Volvida uma década, Mikha desenvolveu uma relação de afecto com Okja. A Mirando, empresa proprietária do “super porco”, a toma de volta. Aqui a crise se instala.
Desprotegida, com algumas moedas da sua poupança, que guardava num cofre com formato de porco, contra a vontade do avô Mikha, desce para Seul, para recuperar a sua companheira. É, ao chegar, confrontada com a indiferença dos funcionários da empresa e acaba envolvida numa missão de resgate com um grupo de activistas ambientais que pretendem denunciar o que está por trás da operação anunciada como um manifesto de amor pelos animais.
Já neste filme, anterior ao “Parasitas” (2019), encontrávamos a caricatura de personagens do capitalismo, como, por exemplo, o apresentador de televisão que ganha seguidores por ser excêntrico e fingir que gosta de animais.

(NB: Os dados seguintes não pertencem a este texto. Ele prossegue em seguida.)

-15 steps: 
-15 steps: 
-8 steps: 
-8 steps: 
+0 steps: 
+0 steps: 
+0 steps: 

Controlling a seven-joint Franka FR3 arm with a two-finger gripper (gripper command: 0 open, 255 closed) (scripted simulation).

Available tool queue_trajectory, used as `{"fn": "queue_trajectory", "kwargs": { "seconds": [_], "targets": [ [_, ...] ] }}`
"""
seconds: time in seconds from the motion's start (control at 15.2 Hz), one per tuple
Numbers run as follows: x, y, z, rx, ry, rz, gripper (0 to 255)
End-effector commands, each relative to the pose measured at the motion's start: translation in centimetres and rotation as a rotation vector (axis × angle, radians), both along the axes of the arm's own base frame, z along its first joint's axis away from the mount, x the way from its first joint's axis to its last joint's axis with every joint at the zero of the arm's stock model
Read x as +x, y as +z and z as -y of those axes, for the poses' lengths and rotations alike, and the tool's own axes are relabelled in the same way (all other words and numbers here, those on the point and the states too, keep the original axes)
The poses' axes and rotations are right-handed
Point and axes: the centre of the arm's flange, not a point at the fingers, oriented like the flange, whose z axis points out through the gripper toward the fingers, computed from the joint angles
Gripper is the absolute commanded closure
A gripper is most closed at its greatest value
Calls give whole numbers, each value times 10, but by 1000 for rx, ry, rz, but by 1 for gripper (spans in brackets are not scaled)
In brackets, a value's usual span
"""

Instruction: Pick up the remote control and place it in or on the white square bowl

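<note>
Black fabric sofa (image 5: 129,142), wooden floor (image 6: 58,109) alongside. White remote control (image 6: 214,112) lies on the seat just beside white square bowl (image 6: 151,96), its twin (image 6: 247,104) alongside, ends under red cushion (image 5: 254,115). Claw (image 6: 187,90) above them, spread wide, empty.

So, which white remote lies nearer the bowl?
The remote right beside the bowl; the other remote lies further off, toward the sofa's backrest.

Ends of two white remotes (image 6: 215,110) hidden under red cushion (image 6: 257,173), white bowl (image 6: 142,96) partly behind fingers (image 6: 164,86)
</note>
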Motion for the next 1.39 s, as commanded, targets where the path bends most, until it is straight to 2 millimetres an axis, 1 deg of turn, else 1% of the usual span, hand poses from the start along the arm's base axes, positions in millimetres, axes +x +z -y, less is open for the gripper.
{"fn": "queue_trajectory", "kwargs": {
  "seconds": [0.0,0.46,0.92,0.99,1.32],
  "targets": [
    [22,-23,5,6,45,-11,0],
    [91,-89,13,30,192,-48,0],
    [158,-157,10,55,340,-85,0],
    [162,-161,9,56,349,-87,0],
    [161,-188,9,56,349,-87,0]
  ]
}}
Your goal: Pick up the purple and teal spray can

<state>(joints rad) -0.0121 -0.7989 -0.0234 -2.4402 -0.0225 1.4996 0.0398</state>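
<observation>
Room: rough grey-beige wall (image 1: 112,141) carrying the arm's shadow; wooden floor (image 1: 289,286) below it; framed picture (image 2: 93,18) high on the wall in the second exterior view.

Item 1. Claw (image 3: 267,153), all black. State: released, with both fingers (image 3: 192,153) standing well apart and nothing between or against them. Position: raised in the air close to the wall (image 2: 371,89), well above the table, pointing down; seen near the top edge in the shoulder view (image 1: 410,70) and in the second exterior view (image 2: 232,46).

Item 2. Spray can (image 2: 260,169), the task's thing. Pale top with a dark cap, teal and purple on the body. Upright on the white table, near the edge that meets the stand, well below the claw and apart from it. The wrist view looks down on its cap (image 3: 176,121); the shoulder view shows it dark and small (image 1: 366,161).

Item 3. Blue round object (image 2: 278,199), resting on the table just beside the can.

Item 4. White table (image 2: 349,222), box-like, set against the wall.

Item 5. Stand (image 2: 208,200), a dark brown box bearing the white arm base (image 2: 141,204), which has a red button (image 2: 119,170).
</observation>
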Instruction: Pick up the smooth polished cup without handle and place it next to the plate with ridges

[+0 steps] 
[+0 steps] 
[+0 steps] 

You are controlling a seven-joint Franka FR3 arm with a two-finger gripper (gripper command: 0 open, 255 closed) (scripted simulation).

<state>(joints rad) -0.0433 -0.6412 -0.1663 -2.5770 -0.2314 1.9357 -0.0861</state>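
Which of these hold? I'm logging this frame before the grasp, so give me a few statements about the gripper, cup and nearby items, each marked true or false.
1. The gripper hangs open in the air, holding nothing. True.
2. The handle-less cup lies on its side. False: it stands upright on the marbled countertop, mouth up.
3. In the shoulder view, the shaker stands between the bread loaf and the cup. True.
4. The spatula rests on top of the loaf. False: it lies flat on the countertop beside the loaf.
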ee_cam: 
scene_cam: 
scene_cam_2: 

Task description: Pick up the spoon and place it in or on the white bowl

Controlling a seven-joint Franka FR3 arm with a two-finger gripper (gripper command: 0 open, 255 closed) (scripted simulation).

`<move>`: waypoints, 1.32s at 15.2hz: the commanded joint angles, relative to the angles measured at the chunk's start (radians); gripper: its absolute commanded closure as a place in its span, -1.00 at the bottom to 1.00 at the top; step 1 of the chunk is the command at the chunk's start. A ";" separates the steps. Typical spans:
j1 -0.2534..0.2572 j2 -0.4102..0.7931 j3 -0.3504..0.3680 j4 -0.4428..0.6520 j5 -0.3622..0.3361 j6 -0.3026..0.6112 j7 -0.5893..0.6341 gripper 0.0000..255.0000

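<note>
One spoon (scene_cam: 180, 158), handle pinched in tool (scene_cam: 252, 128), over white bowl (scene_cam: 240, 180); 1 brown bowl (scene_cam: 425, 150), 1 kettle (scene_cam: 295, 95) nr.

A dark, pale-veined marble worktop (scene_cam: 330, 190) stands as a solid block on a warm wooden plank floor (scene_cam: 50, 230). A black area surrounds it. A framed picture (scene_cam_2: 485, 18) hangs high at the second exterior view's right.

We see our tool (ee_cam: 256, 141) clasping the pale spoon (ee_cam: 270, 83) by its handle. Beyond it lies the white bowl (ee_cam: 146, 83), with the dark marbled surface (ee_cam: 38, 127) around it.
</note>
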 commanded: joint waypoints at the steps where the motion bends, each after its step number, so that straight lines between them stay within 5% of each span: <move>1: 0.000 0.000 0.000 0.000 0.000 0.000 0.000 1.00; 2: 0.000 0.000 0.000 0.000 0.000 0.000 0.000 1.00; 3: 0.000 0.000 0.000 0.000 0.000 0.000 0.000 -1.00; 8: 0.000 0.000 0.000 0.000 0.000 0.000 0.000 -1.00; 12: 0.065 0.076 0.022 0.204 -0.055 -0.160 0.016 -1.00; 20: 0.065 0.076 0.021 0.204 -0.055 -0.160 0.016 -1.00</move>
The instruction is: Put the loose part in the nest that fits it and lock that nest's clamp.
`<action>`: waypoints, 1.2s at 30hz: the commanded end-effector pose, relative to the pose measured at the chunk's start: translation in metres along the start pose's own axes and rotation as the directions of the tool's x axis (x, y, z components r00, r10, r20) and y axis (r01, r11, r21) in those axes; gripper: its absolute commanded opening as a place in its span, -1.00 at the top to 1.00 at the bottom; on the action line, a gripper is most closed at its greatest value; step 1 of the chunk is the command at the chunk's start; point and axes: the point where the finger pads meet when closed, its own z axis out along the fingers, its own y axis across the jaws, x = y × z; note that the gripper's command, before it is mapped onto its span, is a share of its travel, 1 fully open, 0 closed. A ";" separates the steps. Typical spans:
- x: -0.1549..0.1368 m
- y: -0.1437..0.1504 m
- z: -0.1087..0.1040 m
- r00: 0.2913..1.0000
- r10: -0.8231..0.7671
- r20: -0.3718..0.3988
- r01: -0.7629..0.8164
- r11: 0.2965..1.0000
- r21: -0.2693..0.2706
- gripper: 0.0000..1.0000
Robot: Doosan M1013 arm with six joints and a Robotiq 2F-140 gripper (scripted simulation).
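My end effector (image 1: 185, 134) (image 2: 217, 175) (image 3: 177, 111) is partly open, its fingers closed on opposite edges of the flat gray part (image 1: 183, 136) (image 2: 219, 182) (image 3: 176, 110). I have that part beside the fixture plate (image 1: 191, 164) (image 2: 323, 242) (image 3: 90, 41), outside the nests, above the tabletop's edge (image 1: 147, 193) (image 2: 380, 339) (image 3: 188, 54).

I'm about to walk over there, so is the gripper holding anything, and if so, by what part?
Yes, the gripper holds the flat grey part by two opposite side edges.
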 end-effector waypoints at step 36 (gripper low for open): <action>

Da empresária que se safa dos sarilhos que lhe surgem como uma boa estratégia de comunicação. E, se na longa “The Host” (O hospedeiro/ A Criatura) a figura animal de tamanho colossal é um monstro, neste é um porco dócil.
Manipulações da media – ainda mais eficiente com a nova media -, gestão de crise e o capital, no fim vence. Mikha retorna com Okja para as montanhas. Deixando para trás outros porcos, na fila de espera do abate. A sua conquista foi em troca de uma estatueta de ouro puro, maciço pelo animal. Os ambientalistas perdem, não obstante a denúncia.
Dois últimos detalhes:

  1. Para Lucy Mirando a adolescente Mikha e Okja são a mesma coisa: lucro.
  2. Na Correia do Sul, sonhar com Porcos, traz fortuna, traz sorte.